Action item >>
Set down exactly the lines below between the line holding "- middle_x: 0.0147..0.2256" and the line holding "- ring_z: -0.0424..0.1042", inclusive; no other line belongs in the answer.

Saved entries
- - -

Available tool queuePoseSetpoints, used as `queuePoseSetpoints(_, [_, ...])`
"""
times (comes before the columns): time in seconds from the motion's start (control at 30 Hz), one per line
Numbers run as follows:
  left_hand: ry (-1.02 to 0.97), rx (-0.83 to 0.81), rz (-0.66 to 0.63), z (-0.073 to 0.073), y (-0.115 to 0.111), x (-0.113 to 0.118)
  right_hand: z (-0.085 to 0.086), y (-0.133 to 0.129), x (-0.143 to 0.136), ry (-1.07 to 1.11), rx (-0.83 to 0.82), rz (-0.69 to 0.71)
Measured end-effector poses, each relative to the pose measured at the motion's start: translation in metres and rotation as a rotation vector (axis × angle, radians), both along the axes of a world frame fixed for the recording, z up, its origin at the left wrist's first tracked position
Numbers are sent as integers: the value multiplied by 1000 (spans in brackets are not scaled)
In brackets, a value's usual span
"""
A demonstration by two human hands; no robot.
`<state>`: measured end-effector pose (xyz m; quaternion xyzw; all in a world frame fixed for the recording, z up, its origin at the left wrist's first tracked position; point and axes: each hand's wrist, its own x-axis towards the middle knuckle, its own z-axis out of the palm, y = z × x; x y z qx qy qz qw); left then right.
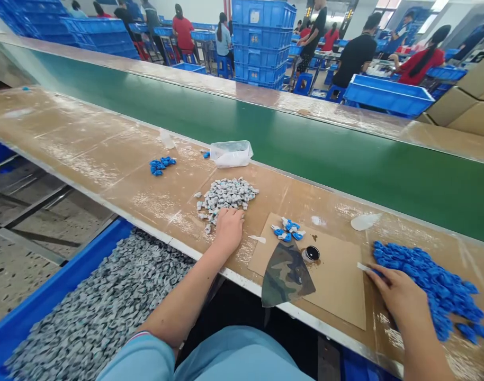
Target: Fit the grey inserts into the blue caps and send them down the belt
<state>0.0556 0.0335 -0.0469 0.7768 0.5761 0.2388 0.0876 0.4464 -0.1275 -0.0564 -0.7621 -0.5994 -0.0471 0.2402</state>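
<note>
My left hand (229, 227) rests at the near edge of a pile of small grey plastic pieces (231, 191), its fingers bent down and together. What lies under the fingertips is hidden. Between the thumb and fingers of my right hand (403, 296) is a small blue plastic piece with a whitish end (361, 266) sticking out to the left. Beside that hand spreads a heap of blue plastic pieces (424, 275). Several blue-and-grey pieces (288, 229) lie on a cardboard sheet (341, 286), near a small pot of dark liquid (312, 254) and a camouflage cloth (287, 275).
A clear plastic tray (232, 154) and a small blue cluster (161, 165) lie farther back. Beyond the bench runs a green conveyor belt (266, 127). A blue bin (118, 233) full of grey pieces stands below left. Stacked blue crates (261, 42) and seated people are behind.
</note>
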Motion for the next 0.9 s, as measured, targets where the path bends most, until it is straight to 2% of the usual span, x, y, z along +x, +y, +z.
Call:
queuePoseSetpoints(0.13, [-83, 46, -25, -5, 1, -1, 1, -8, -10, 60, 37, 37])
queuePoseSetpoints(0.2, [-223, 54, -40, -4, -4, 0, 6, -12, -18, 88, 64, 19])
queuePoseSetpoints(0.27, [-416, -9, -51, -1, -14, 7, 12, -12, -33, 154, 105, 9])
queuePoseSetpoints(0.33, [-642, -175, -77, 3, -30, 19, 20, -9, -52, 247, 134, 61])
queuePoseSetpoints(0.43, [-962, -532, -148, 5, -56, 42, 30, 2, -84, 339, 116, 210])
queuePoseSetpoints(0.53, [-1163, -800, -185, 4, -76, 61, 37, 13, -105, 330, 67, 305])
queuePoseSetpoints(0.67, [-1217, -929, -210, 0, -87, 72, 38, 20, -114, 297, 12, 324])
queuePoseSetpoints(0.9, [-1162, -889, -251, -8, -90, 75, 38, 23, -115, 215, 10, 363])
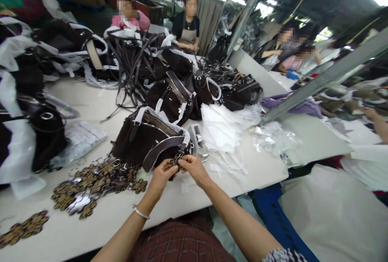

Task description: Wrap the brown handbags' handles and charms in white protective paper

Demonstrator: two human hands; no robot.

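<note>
A dark brown handbag (pixel 133 140) with handles partly wrapped in white material stands on the table in front of me. At its right front corner, my left hand (pixel 165 172) and my right hand (pixel 193 167) meet, fingers pinched on a small patterned bag charm (pixel 176 159). The charm sits beside the bag's handle fitting; I cannot tell whether it is fastened there. A loose brown strap (pixel 162 148) curves across the bag's front, just above my left hand. Left of the bag lies a heap of flower-shaped patterned charms (pixel 91 185) with metal rings.
More brown handbags (pixel 169 96) and dark straps (pixel 130 60) are piled behind. A tape dispenser (pixel 198 138) and white sheets (pixel 221 128) lie at the right. A slanted metal post (pixel 321 78) rises beyond them. Co-workers (pixel 188 23) sit across the table.
</note>
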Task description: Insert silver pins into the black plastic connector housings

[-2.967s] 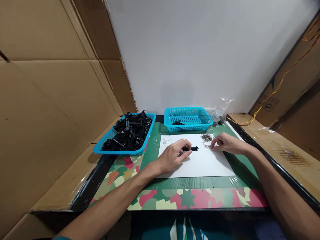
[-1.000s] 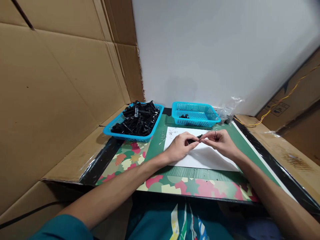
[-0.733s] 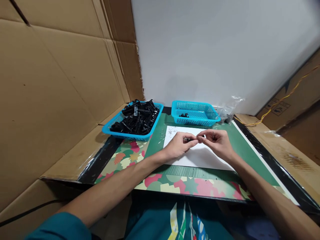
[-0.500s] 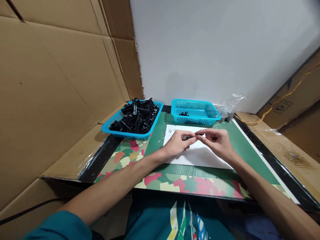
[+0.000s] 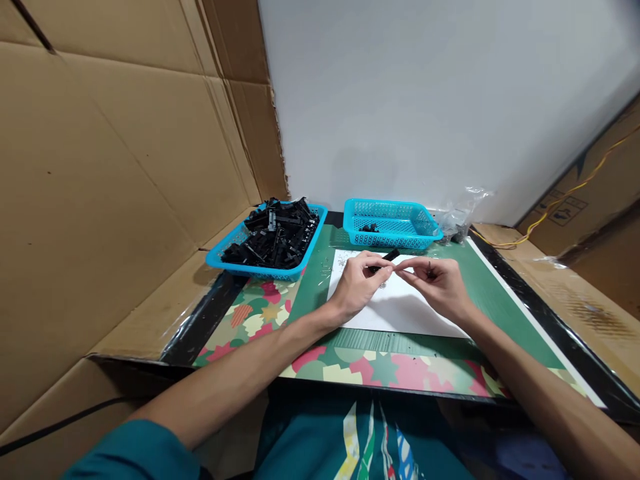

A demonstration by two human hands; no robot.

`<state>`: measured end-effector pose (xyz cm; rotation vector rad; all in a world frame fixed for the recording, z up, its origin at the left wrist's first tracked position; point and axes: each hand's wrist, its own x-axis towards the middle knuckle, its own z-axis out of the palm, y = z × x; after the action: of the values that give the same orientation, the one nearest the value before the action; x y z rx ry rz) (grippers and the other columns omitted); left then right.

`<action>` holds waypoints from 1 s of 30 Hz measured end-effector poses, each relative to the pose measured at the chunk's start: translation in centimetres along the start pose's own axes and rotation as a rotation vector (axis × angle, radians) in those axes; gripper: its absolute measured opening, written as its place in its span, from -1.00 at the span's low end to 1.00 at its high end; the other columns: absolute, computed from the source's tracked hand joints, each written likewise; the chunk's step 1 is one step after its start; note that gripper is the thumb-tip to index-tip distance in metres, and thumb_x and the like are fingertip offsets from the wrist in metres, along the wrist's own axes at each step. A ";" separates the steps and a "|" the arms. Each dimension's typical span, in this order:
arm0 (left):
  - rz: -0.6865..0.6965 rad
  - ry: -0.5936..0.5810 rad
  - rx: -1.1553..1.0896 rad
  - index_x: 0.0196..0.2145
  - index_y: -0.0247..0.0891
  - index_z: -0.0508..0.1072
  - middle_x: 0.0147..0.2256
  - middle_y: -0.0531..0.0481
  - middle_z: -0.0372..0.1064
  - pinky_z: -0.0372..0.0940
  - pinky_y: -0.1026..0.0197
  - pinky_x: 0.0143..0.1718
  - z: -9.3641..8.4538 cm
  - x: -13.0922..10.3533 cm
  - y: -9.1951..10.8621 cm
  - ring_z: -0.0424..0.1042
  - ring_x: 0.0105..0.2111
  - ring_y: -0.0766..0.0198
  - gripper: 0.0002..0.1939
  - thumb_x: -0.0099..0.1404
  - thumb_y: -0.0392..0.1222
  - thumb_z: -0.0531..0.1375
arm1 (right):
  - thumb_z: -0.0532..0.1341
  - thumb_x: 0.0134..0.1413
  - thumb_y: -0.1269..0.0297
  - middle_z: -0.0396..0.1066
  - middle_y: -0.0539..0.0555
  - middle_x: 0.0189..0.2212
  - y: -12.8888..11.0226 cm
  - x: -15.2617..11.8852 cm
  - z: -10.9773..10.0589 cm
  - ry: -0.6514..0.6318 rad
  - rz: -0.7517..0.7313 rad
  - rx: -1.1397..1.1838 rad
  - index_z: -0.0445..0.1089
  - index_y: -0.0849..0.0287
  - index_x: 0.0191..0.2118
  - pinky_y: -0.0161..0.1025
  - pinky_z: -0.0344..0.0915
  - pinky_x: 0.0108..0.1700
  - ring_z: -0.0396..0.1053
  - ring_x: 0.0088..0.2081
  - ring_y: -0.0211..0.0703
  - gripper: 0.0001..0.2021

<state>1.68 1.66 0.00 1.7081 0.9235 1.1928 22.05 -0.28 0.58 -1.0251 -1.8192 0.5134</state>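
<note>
I read it as mid-work: left hand (image 5: pixel 354 283) pinching black part (image 5: pixel 391 255) over white sheet (image 5: pixel 410 313), right hand (image 5: pixel 444 283) alongside, grip unclear; left basket (image 5: pixel 265 271) heaped, rear basket (image 5: pixel 400 241) holding few pieces (image 5: pixel 370 228).

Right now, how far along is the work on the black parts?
Probably early. Possibly done: the few dark pieces in the sparse basket, though their state is unclear. In hand: one black part in the left hand, the right hand's fingertips beside it. Apparently left: the black pile in the heaped basket.
</note>
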 end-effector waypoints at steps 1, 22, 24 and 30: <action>0.001 -0.006 -0.006 -0.22 -0.30 0.70 -0.08 -0.21 0.49 0.40 0.14 -0.16 0.1 0.0 0.0 0.47 -0.09 0.13 -0.80 0.31 -0.13 0.35 | 0.32 0.28 -0.05 -0.12 -0.12 -0.59 0.1 0.0 0.0 0.019 -0.003 -0.011 0.68 0.14 -0.23 -0.24 -0.08 -0.46 -0.11 -0.53 -0.27 -0.65; -0.098 -0.066 -0.112 -0.29 -0.35 0.65 -0.44 0.02 0.38 0.15 0.29 -0.48 0.0 0.0 0.1 0.27 -0.50 0.38 -0.65 0.35 0.04 0.30 | 0.34 0.30 0.09 -0.10 -0.15 -0.61 0.9 0.0 0.5 0.057 -0.105 -0.176 0.62 0.18 -0.30 -0.26 -0.08 -0.47 -0.11 -0.55 -0.31 -0.73; -0.096 -0.079 -0.073 -0.30 -0.35 0.65 -0.45 0.00 0.41 0.19 0.28 -0.43 -0.1 0.1 -0.1 0.33 -0.46 0.35 -0.66 0.36 0.02 0.29 | 0.31 0.33 0.09 -0.10 -0.14 -0.60 1.2 -0.1 0.7 0.018 -0.078 -0.185 0.63 0.17 -0.29 -0.26 -0.07 -0.47 -0.10 -0.55 -0.30 -0.72; -0.086 -0.113 0.025 -0.30 -0.33 0.63 -0.38 -0.05 0.48 0.23 0.27 -0.37 -0.3 0.0 -0.4 0.41 -0.38 0.29 -0.65 0.39 0.03 0.23 | 0.31 0.31 0.11 -0.06 -0.14 -0.62 1.5 -0.3 0.9 0.011 -0.059 -0.205 0.63 0.16 -0.31 -0.24 -0.08 -0.45 -0.09 -0.55 -0.29 -0.74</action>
<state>1.40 1.91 -0.35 1.7199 0.9366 1.0223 21.99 0.37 -1.03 -1.1050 -1.9153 0.2895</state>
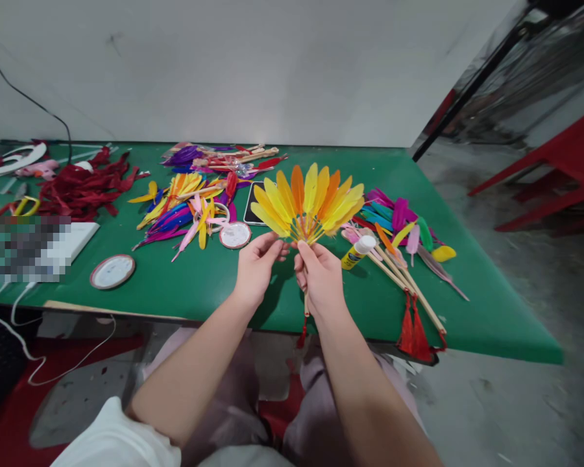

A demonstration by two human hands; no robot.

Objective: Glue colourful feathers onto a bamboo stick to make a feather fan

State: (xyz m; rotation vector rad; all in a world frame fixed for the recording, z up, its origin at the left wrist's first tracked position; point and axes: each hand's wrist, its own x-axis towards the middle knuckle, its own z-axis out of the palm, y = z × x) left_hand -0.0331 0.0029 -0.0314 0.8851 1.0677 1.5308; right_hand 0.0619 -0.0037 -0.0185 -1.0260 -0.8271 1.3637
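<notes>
**Feather fan held above the green table**

Above the near edge of the green table (185, 285), a fan of yellow and orange feathers (307, 201) is held upright between two hands. Its wooden handle is gripped by the right hand (321, 275), whose fingers are curled shut around the stick, with the thumb pressed up against the base of the feathers. A red tassel (302, 336) is seen hanging from the handle below that hand. The lowest yellow feather on the left is pinched at its base between the thumb and fingertips of the left hand (256, 263).

Just right of the hands, a glue stick (357, 251) with a white cap is laid on the table, touching a pile of mixed coloured feathers (399, 220) and several wooden sticks with red tassels (415, 327). Further left, more loose feathers (182, 207), two round lids (234, 235) and a heap of red feathers (85, 185) are spread over the surface.
</notes>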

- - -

Finished exercise >>
  - middle_x: 0.0147..0.2256
  - middle_y: -0.0531..0.0481
  - middle_z: -0.0372..0.1064
  - pinky_z: -0.0372..0.0940
  - pinky_y: -0.1026..0.0197
  - pinky_x: 0.0143..0.1718
  - z: -9.3641..8.4538 cm
  - x: -13.0922..10.3533 cm
  - y: -9.1951..10.8621 cm
  - ring_z: -0.0424..0.1042

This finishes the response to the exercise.